The data extraction template was filled by the author coordinated by the two leading researchers, based on a sample of three studies previously screened and assessed by them, in order to adjust the template to make it perfectly suitable for the study’s aim. The results were then checked again across the original manuscript by a third researcher.

Data synthesis

Characteristics of the included studies were presented in tabulated form. The data were collected in columns: study reference, analyzed population and mean age, aim, main result and study limitations. We also presented a supplementary table which reported: type of study, country, setting and conflicts of interest (when present and/or reported).

The data were then summarized using a narrative synthesis approach.

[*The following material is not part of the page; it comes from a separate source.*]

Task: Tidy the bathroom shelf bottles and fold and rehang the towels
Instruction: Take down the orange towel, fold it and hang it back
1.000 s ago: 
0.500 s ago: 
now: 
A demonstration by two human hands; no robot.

Study selection and description

A total of 1076 articles were identified according to the specified selection criteria on Pubmed. After duplicates were removed (n = 188), a total of 888 citations were identified from searches of electronic databases and review article references. Based on the title and the abstract, 777 were excluded, with 108 full text articles to be retrieved and assessed for eligibility. We were able to retrieve all the selected articles. Of these, 78 were not considered to be original quantitative research (72 review articles, 2 letters to the editor, 4 protocol studies).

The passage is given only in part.